◆ Work required
Repeat the lines of the listing below exactly, starting at the line that contains "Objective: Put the" and running through the last line, both included, and only those.
======
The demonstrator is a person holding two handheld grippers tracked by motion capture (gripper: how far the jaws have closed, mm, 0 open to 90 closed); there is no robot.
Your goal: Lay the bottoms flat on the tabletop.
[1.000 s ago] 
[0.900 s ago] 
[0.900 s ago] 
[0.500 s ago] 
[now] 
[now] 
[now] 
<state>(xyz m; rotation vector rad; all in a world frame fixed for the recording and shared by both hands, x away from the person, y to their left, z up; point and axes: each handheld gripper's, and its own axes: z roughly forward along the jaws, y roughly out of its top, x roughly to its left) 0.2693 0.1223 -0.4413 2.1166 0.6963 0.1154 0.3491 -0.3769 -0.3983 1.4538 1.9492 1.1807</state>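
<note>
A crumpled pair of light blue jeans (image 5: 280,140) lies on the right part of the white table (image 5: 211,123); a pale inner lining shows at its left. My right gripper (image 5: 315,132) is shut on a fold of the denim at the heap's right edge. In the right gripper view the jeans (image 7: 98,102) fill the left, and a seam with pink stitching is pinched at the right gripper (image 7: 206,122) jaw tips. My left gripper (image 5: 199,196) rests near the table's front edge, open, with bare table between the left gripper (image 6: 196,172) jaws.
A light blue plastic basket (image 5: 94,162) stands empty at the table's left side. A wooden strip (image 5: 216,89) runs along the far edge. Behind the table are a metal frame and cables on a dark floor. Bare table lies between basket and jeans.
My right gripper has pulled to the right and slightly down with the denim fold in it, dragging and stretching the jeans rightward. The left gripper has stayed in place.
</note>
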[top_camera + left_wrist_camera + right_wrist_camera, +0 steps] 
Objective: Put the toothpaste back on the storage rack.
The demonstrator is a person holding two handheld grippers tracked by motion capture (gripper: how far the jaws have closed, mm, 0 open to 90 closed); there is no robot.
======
◆ Response area
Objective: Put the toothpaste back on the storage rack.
The demonstrator is a person holding two handheld grippers tracked by motion capture (gripper: how far the jaws have closed, mm, 0 open to 90 closed); there is no robot.

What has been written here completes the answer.